* _Assigned task_:
From the data below, retype exactly the lines starting with the one that contains "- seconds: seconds" and ending with the one that contains "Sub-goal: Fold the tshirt", both included.

:: Dataset entries ::

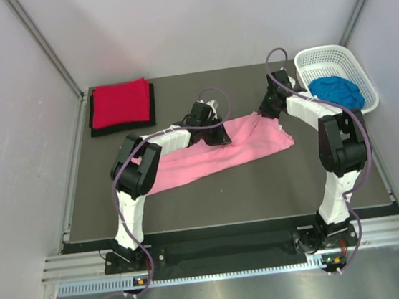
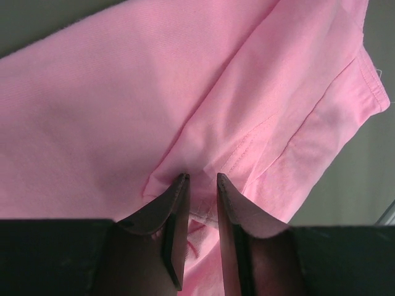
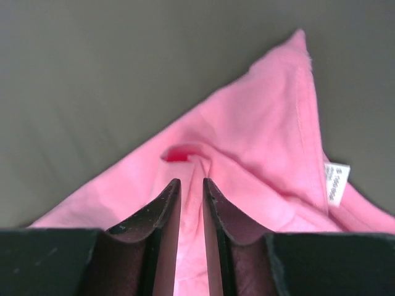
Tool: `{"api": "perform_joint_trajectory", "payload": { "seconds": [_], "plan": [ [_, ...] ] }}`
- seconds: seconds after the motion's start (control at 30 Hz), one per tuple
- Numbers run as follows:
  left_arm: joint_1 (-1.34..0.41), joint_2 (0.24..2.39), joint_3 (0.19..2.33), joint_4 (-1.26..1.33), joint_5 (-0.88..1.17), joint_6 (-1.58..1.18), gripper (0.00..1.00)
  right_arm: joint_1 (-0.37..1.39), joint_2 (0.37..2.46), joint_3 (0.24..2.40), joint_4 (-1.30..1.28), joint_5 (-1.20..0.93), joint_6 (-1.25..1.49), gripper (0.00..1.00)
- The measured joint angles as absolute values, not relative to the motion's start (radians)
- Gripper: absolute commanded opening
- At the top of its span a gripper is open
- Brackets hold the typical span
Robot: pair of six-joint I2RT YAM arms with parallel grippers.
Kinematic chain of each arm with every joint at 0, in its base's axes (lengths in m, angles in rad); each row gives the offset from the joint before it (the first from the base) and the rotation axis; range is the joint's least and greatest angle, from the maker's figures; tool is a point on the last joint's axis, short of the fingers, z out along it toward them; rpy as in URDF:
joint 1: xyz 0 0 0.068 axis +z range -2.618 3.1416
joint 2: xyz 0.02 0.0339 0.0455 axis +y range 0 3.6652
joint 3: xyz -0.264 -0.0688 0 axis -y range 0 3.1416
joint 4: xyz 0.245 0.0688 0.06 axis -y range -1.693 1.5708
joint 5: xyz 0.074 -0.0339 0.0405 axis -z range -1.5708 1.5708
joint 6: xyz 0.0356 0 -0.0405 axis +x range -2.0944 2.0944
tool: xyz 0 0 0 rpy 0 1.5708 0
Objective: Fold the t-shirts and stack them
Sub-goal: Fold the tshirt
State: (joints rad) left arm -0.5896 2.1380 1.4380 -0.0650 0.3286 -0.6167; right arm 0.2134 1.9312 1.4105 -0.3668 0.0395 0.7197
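The light pink t-shirt (image 1: 207, 156) lies stretched in a long band across the middle of the dark table. My left gripper (image 1: 219, 135) sits on its upper edge near the centre. In the left wrist view the left gripper (image 2: 200, 177) is shut on a raised fold of the pink t-shirt (image 2: 92, 111). My right gripper (image 1: 266, 111) is at the shirt's far right corner. There the right gripper (image 3: 190, 180) pinches a ridge of the pink t-shirt (image 3: 259, 142). A red t-shirt (image 1: 119, 101) lies folded on a black t-shirt (image 1: 94, 125) at the back left. A bright blue t-shirt (image 1: 337, 91) sits bunched in the basket.
A white lattice basket (image 1: 320, 56) stands at the table's back right corner. A white care label (image 3: 336, 183) shows at the pink shirt's hem. Grey walls close in on the left, right and back. A metal rail runs along the near edge.
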Motion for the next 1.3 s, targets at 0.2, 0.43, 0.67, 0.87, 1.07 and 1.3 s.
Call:
{"api": "perform_joint_trajectory", "payload": {
  "seconds": [0.2,0.43,0.67,0.87,1.07,1.3],
  "plan": [
    [-0.588,2.131,1.438,-0.088,0.322,-0.617,0.29,0.214,1.887,1.348,-0.375,0.041,0.772,0.18],
    [-0.586,2.123,1.428,-0.092,0.320,-0.619,0.29,0.214,1.888,1.340,-0.384,0.038,0.809,0.18],
    [-0.584,2.116,1.428,-0.099,0.321,-0.618,0.29,0.221,1.921,1.341,-0.380,0.020,0.825,0.18],
    [-0.583,2.116,1.428,-0.102,0.321,-0.617,0.30,0.233,1.954,1.343,-0.352,0.014,0.842,0.18],
    [-0.582,2.116,1.428,-0.106,0.330,-0.617,0.30,0.234,1.987,1.343,-0.336,0.018,0.852,0.18],
    [-0.581,2.099,1.428,-0.116,0.356,-0.628,0.31,0.234,1.991,1.349,-0.331,0.024,0.858,0.17]
  ]
}}
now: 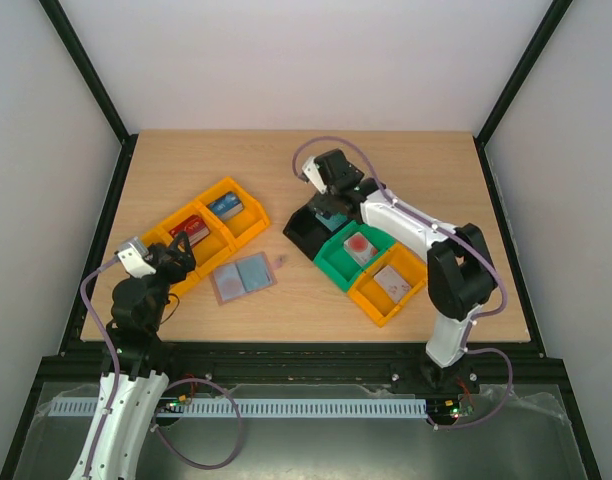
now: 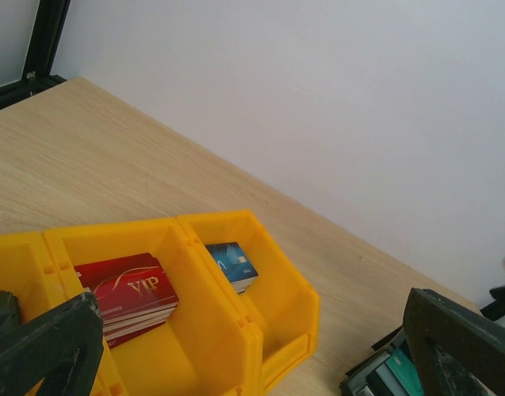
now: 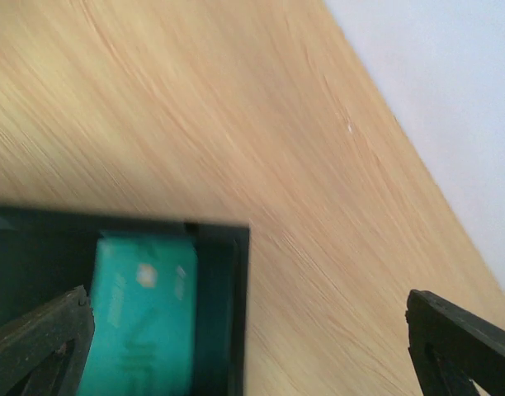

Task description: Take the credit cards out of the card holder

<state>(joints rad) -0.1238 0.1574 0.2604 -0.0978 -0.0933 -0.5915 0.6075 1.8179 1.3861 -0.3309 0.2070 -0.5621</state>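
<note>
1 card holder [image 1: 243, 277] | 6 bins [image 2: 228, 330] | 5 w/ credit cards [image 2: 129, 289]

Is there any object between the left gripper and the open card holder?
Nothing visible blocks it. The left gripper hovers open above the yellow bins; the card holder lies open on the table right beside them.

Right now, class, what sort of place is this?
Probably a robotics lab test cell: left arm and right arm bolted at a wooden table, white walls in a black frame, plastic bins holding sorted cards.
</note>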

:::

* _Reply to the task_:
- seconds: seconds after the motion's start (control at 30 Hz), one per tuple
- Numbers run as follows:
  left_arm: joint_1 (-1.34..0.41), joint_2 (0.24..2.39), joint_3 (0.19..2.33), joint_4 (-1.26..1.33), joint_5 (-0.88..1.17), joint_6 (-1.58..1.18), gripper (0.00..1.00)
  right_arm: joint_1 (-0.37..1.39), joint_2 (0.37..2.46), joint_3 (0.24..2.40), joint_4 (-1.30..1.28), joint_5 (-1.20..0.93), joint_6 (-1.25..1.49), gripper (0.00..1.00)
- The measured joint angles as absolute values, not relative to the motion's start (radians)
- Gripper: absolute commanded opening
- At the top of its span a gripper is open
- Brackets hold the typical span
Robot: pair of six-joint I2RT YAM arms with parallel grippers.
Kinematic chain of each arm with every joint at 0, in its base's axes (lengths in m, angles in rad); each row gives the offset from the joint before it (the first from the base) and the rotation axis; range is the joint's least and greatest angle, from the maker's figures; tool is a point on the last joint's axis, short of the fingers, z out along it toward them; rpy as in URDF:
joint 1: xyz 0 0 0.068 axis +z range -2.618 3.1416
joint 2: xyz 0.02 0.0339 0.0455 axis +y range 0 3.6652
joint 3: xyz -0.264 -0.0688 0 axis -y range 0 3.1416
joint 4: xyz 0.245 0.0688 0.06 axis -y range -1.693 1.5708
joint 5: xyz 0.074 -0.0339 0.0405 axis -z range -1.5708 1.5708
joint 6: xyz 0.0356 0 -0.0405 axis +x range -2.0944 2.0944
tool: xyz 0 0 0 rpy 0 1.5708 0
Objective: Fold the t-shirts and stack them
Sub-goal: Fold the tshirt

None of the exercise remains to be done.